Parsing HTML with AFNetworking 2 and ObjectiveGumbo
September 24, 2013
Now that AFNetworking 2 is out and ObjectiveGumbo is now available on CocoaPods I thought I would write a simple guide showing you how you can build a simple app that uses HTML files as a data source through AFNetworking. This post shows how to write an app that will find the top read articles on BBC News, list them and allow the user to visit them. You can find the source in the ObjectiveGumbo demos repository.
Setting up CocoaPods
AFNetworking 2 currently requires iOS 7 due to its new reliance on NSURLSession (a new iOS 7 framework for working with URL requests and connections), so you’ll need to add the following to your Podfile and execute ‘pod install’ to download the dependencies:
platform :ios, '7.0'
pod "ObjectiveGumbo", "0.1"
pod "AFNetworking", "2.0.0-RC3"
If you are unfamiliar with CocoaPods, they have a setup guide on their website.
An HTML serializer
One of the great new features of AFNetworking 2 is that serializers are now abstracted away from the core URL requesting code. This means that you can easily write a response serialiser that will take an NSData object and convert it into something useful - AFNetworking ships with classes that you can subclass that will serialize XML or JSON into NSDictionary
s for example.
To build a custom response serializer to decode the NSData
response from the web server into an OGDocument (the base class of a document parsed by ObjectiveGumbo) you will need to subclass AFHTTPResponseSerializer
into HTMLResponseSerializer
and implement the following method:
-(id)responseObjectForResponse:(NSURLResponse *)response
data:(NSData *)data
error:(NSError *__autoreleasing *)error
{
return [ObjectiveGumbo parseDocumentWithData:data];
}
(The full code for the .h and .m files are in the repo linked above)
Subclassing the HTML serializer
Whilst having the data as an OGDocument might be fine for your application, you will probably want to feed it back custom objects that are relevant to your application. In this example I’m going to parse the list on the BBC site of most read articles and put it into an Article class with a link and title.
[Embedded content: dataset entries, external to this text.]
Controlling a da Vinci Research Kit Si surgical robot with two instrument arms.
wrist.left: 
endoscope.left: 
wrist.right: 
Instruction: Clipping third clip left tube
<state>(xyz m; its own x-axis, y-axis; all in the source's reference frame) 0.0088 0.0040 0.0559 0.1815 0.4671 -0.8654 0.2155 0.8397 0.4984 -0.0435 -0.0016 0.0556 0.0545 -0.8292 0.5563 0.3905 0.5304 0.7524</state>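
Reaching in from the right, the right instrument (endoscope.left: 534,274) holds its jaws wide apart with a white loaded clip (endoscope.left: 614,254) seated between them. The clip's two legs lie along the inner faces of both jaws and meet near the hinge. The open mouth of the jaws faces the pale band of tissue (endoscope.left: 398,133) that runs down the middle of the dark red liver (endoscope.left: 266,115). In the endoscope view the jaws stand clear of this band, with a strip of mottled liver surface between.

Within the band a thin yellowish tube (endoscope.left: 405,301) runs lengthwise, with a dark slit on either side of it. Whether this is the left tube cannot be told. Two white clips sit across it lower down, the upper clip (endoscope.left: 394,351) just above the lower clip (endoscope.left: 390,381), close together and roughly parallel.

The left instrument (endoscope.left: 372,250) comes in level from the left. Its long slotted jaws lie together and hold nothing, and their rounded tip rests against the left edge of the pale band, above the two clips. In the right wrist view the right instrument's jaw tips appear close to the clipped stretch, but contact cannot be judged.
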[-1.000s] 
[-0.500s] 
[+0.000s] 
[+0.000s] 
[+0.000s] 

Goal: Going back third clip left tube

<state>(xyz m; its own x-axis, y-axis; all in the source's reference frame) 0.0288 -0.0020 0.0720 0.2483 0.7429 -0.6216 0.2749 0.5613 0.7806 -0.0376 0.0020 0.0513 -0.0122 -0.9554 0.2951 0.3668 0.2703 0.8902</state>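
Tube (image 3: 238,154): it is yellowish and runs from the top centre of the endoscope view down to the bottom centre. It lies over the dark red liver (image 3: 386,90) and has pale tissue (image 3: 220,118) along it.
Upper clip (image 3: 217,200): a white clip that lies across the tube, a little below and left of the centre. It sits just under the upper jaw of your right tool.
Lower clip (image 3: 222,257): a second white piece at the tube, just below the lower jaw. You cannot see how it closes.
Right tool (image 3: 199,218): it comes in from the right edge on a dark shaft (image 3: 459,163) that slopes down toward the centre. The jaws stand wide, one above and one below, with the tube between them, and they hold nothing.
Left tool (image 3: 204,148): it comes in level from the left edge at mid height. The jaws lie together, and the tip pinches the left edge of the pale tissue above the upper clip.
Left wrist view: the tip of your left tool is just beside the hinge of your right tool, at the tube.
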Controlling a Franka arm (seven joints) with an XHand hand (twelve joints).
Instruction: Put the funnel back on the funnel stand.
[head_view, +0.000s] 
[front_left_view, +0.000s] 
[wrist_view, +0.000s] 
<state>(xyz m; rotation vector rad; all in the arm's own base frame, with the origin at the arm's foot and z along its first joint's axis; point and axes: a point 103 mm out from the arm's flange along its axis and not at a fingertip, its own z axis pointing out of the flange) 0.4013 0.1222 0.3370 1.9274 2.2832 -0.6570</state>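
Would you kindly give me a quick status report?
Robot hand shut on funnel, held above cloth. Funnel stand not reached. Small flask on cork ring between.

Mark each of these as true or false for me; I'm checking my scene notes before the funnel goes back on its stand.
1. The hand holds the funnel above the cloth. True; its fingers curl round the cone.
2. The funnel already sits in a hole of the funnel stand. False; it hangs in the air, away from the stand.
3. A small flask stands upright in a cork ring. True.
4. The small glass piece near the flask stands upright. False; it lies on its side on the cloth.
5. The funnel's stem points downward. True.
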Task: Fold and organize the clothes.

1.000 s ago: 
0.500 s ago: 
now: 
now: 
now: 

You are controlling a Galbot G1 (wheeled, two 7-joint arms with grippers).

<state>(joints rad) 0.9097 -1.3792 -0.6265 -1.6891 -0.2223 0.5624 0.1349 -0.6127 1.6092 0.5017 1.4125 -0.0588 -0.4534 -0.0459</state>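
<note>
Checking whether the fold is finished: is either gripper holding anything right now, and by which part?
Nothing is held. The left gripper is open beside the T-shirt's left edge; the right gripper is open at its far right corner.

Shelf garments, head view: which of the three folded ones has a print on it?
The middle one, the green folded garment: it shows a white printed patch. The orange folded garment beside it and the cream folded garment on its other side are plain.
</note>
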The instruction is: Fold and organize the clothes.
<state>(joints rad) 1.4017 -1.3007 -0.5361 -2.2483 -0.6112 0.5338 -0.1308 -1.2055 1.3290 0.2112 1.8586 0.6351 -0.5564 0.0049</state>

You will need to subclass the HTMLResponseSerializer into BBCResponseSerializer, and again implement the responseObjectForResponse:data:error: method:
-(id)responseObjectForResponse:(NSURLResponse *)response
data:(NSData *)data
error:(NSError *__autoreleasing *)error
{
//1
OGDocument * document = [super responseObjectForResponse:response
data:data
error:error];
//2
NSArray * panels = [document select:@".panel"];
NSMutableArray * articles = [NSMutableArray new];
//3
//The list of most read articles is in the second panel
OGElement * list = (OGElement*)[panels[1] first:@"ol"];
//4
for (OGElement * listItem in [list select:@"li"])
{
//5
OGElement * link = (OGElement*)[listItem first:@"a"];
NSString * href = link.attributes[@"href"];
//Whitespace and the span are the first two elements
NSString * title = [link.children[2] text];
//6
Article * article = [Article new];
article.title = title;
article.link = [NSURL URLWithString:href];
[articles addObject:article];
}
//7
return articles;
}
- The data is first parsed using the super class (HTMLResponseSerializer) to get an OGDocument object (which is a subclass of OGNode that also contains DOCTYPE information, although we won’t need it for this example)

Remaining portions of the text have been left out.